Strength training is another time when you probably don’t need a sports drink during the workout (unless there’s a cardio component to it and you’re sweating profusely and frequently increasing your cardiac frequency). You also don’t have to drink a sports drink once you’ve already finished your workout. After training, your body needs to rehydrate, but it also needs protein in addition to carbohydrates. You would be better served by having a chocolate milk, which contains protein, carbohydrates and water. Eating a regular meal within an hour of working out—as well as drinking plenty of water—will usually provide you with the carbs, protein, and electrolytes your body needs to speed up its recovery process.

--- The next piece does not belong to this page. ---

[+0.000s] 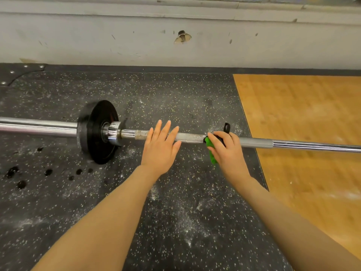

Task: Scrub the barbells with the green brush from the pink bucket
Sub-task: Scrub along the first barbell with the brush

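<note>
Half the green brush (pixel 212 153) hidden under right hand (pixel 226 151).

The bar (pixel 191 138) runs off both side edges of the view, so neither of its ends shows, and the left hand (pixel 161 146) lies across it and covers a short stretch of its rough part. The right hand (pixel 226 151) wraps the green brush (pixel 212 152), hiding most of it: only a strip of bristles, a bit of black body and a strap loop show, and whether the bristles touch the bar cannot be told. The black plate (pixel 97 132) hides the floor (pixel 175 90) behind it, and both forearms are cut off by the bottom edge.
</note>
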Action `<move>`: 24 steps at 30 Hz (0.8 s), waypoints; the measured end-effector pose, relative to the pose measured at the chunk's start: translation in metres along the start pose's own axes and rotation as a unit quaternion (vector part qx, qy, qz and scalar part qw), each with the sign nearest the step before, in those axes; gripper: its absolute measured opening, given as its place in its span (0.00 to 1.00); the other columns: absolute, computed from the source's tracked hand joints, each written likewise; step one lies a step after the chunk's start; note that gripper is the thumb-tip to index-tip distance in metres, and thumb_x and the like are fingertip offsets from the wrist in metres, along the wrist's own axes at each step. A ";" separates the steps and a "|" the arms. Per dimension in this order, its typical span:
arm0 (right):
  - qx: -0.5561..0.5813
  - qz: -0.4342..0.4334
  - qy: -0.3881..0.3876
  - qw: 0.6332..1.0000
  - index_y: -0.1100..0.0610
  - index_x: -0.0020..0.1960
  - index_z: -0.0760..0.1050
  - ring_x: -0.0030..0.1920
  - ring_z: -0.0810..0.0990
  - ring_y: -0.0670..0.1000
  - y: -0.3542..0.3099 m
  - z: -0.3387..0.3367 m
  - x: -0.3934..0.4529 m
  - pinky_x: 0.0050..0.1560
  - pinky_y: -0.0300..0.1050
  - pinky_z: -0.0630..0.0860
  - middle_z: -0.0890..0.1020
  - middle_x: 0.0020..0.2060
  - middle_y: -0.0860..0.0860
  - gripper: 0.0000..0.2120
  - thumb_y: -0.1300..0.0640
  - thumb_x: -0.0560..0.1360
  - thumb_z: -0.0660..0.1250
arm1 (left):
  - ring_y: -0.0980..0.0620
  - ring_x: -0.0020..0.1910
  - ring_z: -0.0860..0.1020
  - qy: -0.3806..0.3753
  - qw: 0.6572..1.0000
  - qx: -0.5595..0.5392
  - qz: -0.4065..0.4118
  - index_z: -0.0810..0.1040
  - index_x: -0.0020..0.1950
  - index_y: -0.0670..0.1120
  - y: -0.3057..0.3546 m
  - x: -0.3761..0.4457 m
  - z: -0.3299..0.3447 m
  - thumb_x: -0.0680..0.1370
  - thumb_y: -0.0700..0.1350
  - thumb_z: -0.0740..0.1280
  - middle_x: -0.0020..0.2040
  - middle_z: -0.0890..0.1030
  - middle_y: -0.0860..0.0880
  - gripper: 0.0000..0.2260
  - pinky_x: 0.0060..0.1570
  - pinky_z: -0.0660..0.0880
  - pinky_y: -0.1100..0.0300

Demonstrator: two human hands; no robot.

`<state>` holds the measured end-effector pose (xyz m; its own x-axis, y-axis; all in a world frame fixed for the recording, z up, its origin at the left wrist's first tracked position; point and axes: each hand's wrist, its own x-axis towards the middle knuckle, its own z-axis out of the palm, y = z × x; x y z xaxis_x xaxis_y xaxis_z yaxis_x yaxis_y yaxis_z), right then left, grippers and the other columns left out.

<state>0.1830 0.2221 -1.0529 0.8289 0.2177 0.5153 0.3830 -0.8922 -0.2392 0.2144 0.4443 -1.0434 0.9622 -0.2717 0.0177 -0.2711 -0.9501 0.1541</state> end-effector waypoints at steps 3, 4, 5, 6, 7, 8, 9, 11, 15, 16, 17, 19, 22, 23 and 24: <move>-0.006 -0.022 0.012 1.000 0.64 0.62 0.76 0.56 0.71 0.59 -0.009 0.013 0.019 0.55 0.54 0.73 0.78 0.57 0.60 0.15 0.59 0.77 0.64 | 0.48 0.78 0.42 -0.023 0.999 -0.021 -0.007 0.55 0.78 0.52 -0.001 0.021 -0.005 0.83 0.56 0.45 0.79 0.50 0.50 0.23 0.74 0.40 0.50; -0.011 -0.031 0.014 0.999 0.64 0.62 0.77 0.55 0.71 0.59 -0.012 0.019 0.027 0.55 0.54 0.72 0.78 0.56 0.60 0.15 0.58 0.77 0.63 | 0.48 0.77 0.41 -0.032 0.999 -0.025 -0.009 0.54 0.78 0.52 -0.002 0.028 -0.007 0.83 0.55 0.44 0.79 0.50 0.50 0.23 0.74 0.40 0.50; -0.018 -0.040 0.011 0.999 0.63 0.61 0.77 0.54 0.72 0.59 -0.015 0.026 0.035 0.55 0.54 0.72 0.78 0.56 0.60 0.15 0.58 0.78 0.62 | 0.48 0.77 0.41 -0.040 0.999 -0.026 -0.010 0.55 0.78 0.53 -0.003 0.034 -0.008 0.83 0.55 0.44 0.79 0.50 0.51 0.23 0.74 0.40 0.50; -0.030 -0.046 0.005 0.998 0.63 0.61 0.77 0.53 0.73 0.60 -0.017 0.033 0.042 0.54 0.54 0.73 0.78 0.55 0.59 0.15 0.57 0.77 0.63 | 0.48 0.77 0.41 -0.046 0.999 -0.027 -0.009 0.55 0.78 0.53 -0.004 0.039 -0.010 0.84 0.55 0.44 0.79 0.51 0.51 0.22 0.74 0.40 0.50; -0.042 -0.047 -0.003 0.998 0.63 0.61 0.77 0.52 0.75 0.61 -0.017 0.039 0.048 0.52 0.54 0.74 0.79 0.55 0.59 0.15 0.58 0.76 0.65 | 0.48 0.77 0.42 -0.050 0.998 -0.028 -0.007 0.55 0.78 0.53 -0.005 0.044 -0.011 0.84 0.54 0.44 0.79 0.51 0.51 0.22 0.74 0.40 0.50; -0.053 -0.044 -0.010 0.998 0.63 0.60 0.77 0.50 0.76 0.61 -0.016 0.044 0.053 0.51 0.54 0.75 0.79 0.54 0.59 0.15 0.58 0.75 0.67 | 0.48 0.78 0.42 -0.052 0.998 -0.031 -0.006 0.55 0.78 0.53 -0.006 0.048 -0.012 0.84 0.54 0.44 0.79 0.51 0.51 0.22 0.74 0.41 0.50; -0.061 -0.039 -0.016 0.997 0.62 0.60 0.78 0.49 0.76 0.61 -0.015 0.047 0.057 0.50 0.54 0.76 0.79 0.53 0.59 0.15 0.58 0.75 0.67 | 0.48 0.78 0.42 -0.051 0.998 -0.033 -0.004 0.55 0.78 0.53 -0.006 0.050 -0.012 0.84 0.55 0.44 0.79 0.52 0.51 0.22 0.75 0.41 0.50; -0.067 -0.034 -0.021 0.997 0.62 0.59 0.77 0.48 0.76 0.61 -0.008 0.047 0.060 0.49 0.53 0.76 0.79 0.51 0.58 0.14 0.57 0.76 0.65 | 0.48 0.78 0.44 -0.042 0.999 -0.034 0.001 0.56 0.78 0.53 -0.008 0.054 -0.010 0.83 0.55 0.45 0.79 0.53 0.51 0.22 0.75 0.42 0.50; -0.070 -0.038 -0.020 0.997 0.63 0.59 0.77 0.47 0.75 0.61 0.026 0.033 0.050 0.46 0.54 0.76 0.79 0.51 0.58 0.14 0.58 0.76 0.67 | 0.48 0.78 0.44 -0.030 0.999 -0.027 0.006 0.56 0.78 0.53 -0.011 0.056 -0.006 0.83 0.55 0.45 0.79 0.54 0.51 0.22 0.75 0.42 0.50; -0.072 -0.035 -0.017 0.997 0.63 0.58 0.77 0.47 0.74 0.60 0.036 0.028 0.046 0.46 0.54 0.75 0.79 0.51 0.58 0.13 0.56 0.78 0.65 | 0.48 0.78 0.44 -0.029 0.999 -0.026 0.006 0.56 0.78 0.53 -0.011 0.055 -0.005 0.83 0.55 0.45 0.79 0.54 0.51 0.23 0.75 0.42 0.50; -0.076 -0.028 -0.015 0.997 0.62 0.58 0.78 0.47 0.73 0.59 0.044 0.025 0.043 0.45 0.54 0.75 0.79 0.51 0.58 0.14 0.54 0.78 0.62 | 0.49 0.78 0.43 -0.028 0.999 -0.026 0.006 0.56 0.78 0.53 -0.011 0.055 -0.005 0.83 0.55 0.44 0.79 0.53 0.52 0.23 0.75 0.41 0.51; -0.081 -0.010 -0.015 0.997 0.61 0.57 0.78 0.48 0.72 0.58 0.050 0.022 0.041 0.46 0.54 0.74 0.79 0.51 0.57 0.16 0.52 0.79 0.59 | 0.48 0.78 0.43 -0.020 0.999 -0.028 0.005 0.56 0.78 0.53 -0.009 0.053 -0.004 0.83 0.55 0.44 0.79 0.54 0.52 0.23 0.75 0.41 0.51; -0.078 0.002 -0.009 0.997 0.62 0.58 0.78 0.49 0.73 0.60 0.039 0.029 0.043 0.48 0.54 0.74 0.79 0.52 0.59 0.17 0.54 0.79 0.58 | 0.48 0.78 0.44 -0.008 1.000 -0.025 0.001 0.57 0.77 0.53 -0.007 0.052 -0.004 0.83 0.55 0.45 0.79 0.54 0.51 0.23 0.75 0.42 0.50; -0.078 -0.002 -0.008 0.997 0.63 0.59 0.78 0.48 0.74 0.60 0.034 0.031 0.045 0.48 0.54 0.74 0.79 0.52 0.59 0.17 0.54 0.79 0.58 | 0.48 0.78 0.44 -0.005 1.000 -0.024 0.000 0.58 0.77 0.53 -0.006 0.051 -0.003 0.83 0.55 0.45 0.78 0.54 0.51 0.23 0.74 0.42 0.51; -0.079 -0.006 -0.007 0.997 0.63 0.59 0.78 0.48 0.74 0.61 0.030 0.033 0.046 0.47 0.54 0.74 0.79 0.52 0.59 0.17 0.54 0.80 0.58 | 0.48 0.78 0.44 -0.003 1.000 -0.022 -0.001 0.58 0.77 0.53 -0.006 0.051 -0.003 0.83 0.55 0.45 0.78 0.54 0.51 0.23 0.74 0.41 0.51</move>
<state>0.2462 0.2184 -1.0631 0.8304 0.2335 0.5059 0.3254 -0.9402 -0.1002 0.2646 0.4362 -1.0406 0.9625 -0.2711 0.0108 -0.2678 -0.9431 0.1971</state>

Whenever you exercise above normal (in terms of time or intensity) or sweat a lot, a sports drink is the best way to replenish critical electrolyte stores and rehydrate you, while bringing you a small amount of fuel to help you absorb water better and improve workout performance. And don’t forget that your health is important, so don’t be afraid to ask for time to rehydrate during practices or games!

About True Sport

TrueSport®, a movement powered by the experience and values ​​of the United States Anti-Doping Agency, champions the positive values ​​and life lessons learned through youth sport. TrueSport inspires athletes, coaches, parents and administrators to change the culture of youth sport through active engagement and a thoughtful program based on fundamental lessons in sportsmanship, character building and clean performance and healthy, while creating leaders in all communities through sport. For more expert-led articles and papers, visit TrueSport’s comprehensive LEARN resource.